** Instructions to follow **
Report every line of the records beneath this task that holds the string "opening".
———
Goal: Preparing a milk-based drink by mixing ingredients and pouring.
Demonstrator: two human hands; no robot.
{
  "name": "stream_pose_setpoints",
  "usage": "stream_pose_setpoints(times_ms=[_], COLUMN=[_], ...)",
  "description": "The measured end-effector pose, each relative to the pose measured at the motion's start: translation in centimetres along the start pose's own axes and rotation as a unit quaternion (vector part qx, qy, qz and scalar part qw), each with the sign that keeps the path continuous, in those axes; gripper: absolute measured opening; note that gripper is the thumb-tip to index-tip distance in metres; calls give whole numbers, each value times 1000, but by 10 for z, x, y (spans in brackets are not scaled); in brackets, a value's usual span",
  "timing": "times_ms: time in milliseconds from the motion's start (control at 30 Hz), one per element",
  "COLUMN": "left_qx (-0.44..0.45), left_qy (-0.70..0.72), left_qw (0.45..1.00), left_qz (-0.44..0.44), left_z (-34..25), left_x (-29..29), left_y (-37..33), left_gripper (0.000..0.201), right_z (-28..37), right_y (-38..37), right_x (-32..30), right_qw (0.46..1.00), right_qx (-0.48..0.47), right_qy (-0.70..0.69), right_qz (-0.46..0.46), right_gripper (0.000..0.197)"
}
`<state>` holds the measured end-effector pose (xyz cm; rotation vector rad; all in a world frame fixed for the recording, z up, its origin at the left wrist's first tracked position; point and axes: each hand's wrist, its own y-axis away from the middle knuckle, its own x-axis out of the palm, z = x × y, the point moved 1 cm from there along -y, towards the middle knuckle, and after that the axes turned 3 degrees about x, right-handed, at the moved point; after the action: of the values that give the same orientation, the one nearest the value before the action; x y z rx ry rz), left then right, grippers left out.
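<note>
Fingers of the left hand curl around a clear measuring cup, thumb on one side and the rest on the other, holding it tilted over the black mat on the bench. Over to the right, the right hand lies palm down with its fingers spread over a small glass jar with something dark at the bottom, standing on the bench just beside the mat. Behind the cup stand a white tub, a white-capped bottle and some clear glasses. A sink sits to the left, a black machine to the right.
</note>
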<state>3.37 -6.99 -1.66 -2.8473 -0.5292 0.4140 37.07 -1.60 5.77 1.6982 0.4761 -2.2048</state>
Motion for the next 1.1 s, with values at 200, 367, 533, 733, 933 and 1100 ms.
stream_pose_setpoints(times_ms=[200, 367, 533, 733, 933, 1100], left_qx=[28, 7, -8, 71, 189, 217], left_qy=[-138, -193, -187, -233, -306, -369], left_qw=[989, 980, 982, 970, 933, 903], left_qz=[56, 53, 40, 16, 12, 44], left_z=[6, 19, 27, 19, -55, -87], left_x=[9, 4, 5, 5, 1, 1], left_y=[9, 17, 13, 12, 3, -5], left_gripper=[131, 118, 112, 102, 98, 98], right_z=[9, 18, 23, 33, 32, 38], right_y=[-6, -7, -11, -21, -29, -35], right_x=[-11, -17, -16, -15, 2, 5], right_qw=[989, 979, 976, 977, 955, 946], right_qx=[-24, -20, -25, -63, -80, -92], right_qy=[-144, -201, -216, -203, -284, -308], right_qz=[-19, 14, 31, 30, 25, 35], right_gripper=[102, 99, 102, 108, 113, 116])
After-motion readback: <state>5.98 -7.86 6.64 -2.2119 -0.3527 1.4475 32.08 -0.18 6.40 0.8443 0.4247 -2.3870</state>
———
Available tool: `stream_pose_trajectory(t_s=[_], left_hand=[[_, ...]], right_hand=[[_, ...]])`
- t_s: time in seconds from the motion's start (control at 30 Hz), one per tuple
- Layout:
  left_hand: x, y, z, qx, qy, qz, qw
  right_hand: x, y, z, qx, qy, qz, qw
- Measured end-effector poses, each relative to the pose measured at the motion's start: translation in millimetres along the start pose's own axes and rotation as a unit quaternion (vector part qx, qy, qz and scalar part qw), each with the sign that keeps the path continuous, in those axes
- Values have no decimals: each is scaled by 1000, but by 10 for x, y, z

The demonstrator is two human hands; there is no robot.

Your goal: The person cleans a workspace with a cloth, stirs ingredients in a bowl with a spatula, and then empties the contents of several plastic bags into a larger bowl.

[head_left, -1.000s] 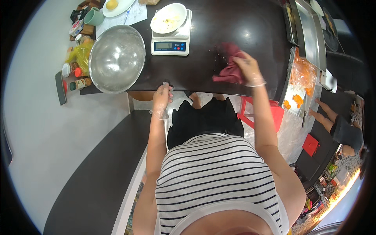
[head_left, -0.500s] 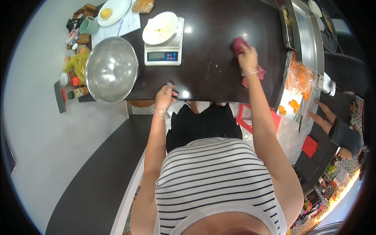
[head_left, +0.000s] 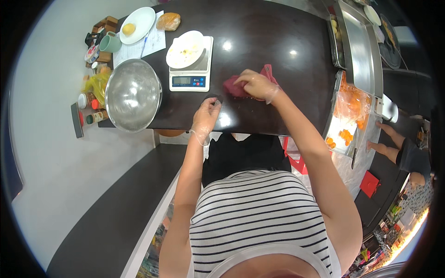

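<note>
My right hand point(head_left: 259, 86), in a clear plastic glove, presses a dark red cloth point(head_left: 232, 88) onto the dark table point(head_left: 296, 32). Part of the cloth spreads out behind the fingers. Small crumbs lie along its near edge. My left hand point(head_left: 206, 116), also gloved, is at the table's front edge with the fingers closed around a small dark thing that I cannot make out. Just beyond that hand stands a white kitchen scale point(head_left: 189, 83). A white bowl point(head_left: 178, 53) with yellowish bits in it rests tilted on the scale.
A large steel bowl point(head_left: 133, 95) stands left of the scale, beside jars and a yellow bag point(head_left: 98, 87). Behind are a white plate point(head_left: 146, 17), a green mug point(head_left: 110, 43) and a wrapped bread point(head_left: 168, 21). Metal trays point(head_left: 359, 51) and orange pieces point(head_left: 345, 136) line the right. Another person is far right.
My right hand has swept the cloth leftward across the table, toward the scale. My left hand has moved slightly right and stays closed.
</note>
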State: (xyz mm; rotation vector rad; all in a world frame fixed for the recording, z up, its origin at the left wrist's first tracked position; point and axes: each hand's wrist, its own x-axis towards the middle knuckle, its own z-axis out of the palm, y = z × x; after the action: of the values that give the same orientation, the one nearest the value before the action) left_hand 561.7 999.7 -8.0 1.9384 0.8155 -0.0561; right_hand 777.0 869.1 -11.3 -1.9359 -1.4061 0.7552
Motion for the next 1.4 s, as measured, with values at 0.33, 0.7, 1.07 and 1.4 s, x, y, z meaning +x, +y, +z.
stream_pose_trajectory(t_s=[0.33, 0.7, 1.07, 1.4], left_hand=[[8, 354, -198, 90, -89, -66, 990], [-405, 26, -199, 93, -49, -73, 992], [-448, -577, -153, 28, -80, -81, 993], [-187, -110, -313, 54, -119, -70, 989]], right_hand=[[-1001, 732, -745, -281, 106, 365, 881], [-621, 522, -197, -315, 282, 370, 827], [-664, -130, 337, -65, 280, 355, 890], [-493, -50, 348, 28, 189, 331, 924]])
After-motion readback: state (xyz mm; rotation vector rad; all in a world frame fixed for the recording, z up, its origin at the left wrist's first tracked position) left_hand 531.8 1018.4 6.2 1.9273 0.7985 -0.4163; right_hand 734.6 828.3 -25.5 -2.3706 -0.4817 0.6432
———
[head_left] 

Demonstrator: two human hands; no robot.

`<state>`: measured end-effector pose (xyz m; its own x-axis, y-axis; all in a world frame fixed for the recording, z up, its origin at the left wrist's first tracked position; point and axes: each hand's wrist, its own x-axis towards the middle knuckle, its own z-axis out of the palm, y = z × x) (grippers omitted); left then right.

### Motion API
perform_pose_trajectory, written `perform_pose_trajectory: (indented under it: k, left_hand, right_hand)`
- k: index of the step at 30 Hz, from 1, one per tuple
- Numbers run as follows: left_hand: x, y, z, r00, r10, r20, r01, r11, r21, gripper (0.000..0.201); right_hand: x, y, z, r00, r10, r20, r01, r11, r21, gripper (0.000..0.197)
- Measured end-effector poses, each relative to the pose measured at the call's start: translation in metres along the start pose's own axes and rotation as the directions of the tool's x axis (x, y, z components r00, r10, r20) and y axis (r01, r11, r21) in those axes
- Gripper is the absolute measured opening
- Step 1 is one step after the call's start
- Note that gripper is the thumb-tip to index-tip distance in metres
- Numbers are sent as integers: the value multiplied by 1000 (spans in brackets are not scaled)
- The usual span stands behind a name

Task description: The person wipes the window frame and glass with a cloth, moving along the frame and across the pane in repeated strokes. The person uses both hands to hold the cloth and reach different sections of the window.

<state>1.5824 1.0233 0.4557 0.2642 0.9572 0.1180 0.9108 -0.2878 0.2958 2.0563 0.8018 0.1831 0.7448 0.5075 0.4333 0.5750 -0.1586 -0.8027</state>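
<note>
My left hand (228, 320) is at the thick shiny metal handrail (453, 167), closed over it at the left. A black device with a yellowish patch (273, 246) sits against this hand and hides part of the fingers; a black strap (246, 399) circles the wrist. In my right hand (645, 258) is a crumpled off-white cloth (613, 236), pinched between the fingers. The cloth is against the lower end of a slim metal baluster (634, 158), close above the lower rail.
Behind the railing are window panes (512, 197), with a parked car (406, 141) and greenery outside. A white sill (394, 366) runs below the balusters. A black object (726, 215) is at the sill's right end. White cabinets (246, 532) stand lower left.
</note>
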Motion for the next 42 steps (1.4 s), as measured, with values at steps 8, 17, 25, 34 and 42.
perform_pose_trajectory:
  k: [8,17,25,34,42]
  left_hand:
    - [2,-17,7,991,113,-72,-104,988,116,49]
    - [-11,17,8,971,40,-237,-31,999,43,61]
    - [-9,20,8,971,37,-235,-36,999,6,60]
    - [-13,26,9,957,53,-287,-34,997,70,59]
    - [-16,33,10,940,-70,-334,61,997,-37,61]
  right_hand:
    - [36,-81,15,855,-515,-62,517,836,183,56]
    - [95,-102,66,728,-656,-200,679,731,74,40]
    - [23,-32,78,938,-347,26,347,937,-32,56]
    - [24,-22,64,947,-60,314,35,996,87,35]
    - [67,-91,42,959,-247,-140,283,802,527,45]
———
** Exercise answer **
  "description": "The measured end-effector pose, each relative to the pose measured at the motion's start: translation in centimetres along the start pose's own axes and rotation as a unit quaternion (vector part qx, qy, qz and scalar part qw), each with the sign that keeps the path continuous, in those axes; gripper: absolute measured opening; note that gripper is the thumb-tip to index-tip distance in metres; calls give whole numbers, each value times 1000, but by 10 for z, x, y (spans in brackets are not scaled); in brackets, a value's usual span",
- Gripper is the absolute measured opening

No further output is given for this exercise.